As part of a Homeward Bound expedition (led by the visionary Australian woman Fabian Dattner), I spent 21 days in January on a boat with 80 women from the fields of science, technology, engineering, mathematics, and medicine. Together we witnessed the awesome majesty of icebergs and of whales swimming in the ocean. We witnessed the fragility of an entire continent most people will never have a chance to see. We braved gusts of up to 70 knots and 12-meter-high waves. We discussed leadership, the barriers to transformational change, and our role as women in protecting our Earth and the future of humanity. I learned anew and was profoundly moved by how good women are at deep listening, at empathy and collective wisdom gathering, especially in times of transition. These qualities have never been more important or necessary for our species.
I re-learned on my Antarctica trip what I had learned when we were working on the Paris Agreement: We must have absolute clarity on the goal, while having flexibility on the path to achieving it. We have a clear goal set out in the Paris Agreement, recently reinforced by the world’s best climate scientists. And we must redouble our efforts if we are to keep global temperature rise to 1.5 degrees Celsius.
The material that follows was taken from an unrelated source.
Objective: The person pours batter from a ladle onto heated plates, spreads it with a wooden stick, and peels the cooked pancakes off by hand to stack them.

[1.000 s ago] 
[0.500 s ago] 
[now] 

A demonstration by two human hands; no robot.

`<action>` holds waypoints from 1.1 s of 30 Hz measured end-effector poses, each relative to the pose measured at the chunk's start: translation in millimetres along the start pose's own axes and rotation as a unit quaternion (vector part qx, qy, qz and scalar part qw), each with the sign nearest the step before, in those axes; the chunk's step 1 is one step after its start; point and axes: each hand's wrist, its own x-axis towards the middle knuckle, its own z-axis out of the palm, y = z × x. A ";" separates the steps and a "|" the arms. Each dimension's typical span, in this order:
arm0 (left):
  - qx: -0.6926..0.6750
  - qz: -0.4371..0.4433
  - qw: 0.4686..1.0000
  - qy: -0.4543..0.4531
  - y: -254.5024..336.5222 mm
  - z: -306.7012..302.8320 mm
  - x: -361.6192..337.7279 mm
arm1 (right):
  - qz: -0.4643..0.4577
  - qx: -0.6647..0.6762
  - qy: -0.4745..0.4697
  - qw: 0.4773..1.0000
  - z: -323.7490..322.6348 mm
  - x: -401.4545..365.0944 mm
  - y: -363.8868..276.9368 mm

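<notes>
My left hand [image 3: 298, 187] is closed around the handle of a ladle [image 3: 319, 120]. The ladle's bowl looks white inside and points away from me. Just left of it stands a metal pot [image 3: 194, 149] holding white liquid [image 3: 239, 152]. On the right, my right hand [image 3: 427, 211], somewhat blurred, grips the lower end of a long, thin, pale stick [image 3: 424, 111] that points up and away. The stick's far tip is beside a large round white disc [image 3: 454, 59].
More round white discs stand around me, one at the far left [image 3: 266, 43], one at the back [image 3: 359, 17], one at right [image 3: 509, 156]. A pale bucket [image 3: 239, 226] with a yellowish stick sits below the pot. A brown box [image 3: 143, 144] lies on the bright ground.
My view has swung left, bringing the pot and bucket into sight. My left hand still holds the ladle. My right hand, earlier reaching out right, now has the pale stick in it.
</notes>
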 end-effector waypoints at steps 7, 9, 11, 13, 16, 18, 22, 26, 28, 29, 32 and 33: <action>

How exactly that happens will play out in multiple ways across countries, cities, businesses, and civil society, and the transformation represents an enormous opportunity for improving health, jobs, energy access, and food security for populations worldwide. This is why women are stepping up now, and why we need even more women to take up the baton. I see in the women I met working on the Paris Agreement, in the women currently leading a new conversation on climate change in the public and political spheres, and in the women I met in Antarctica, an inbuilt, stubborn optimism that will allow us to prevail even when a task can seem insurmountable.
Part of my own stubborn optimism comes from the knowledge that these women are currently making absolutely sure that when someone 10 years from now asks them, “What did you do?” they will not say, “I did the best I could.” Instead they will say: “I did everything that was necessary.” And that is real leadership.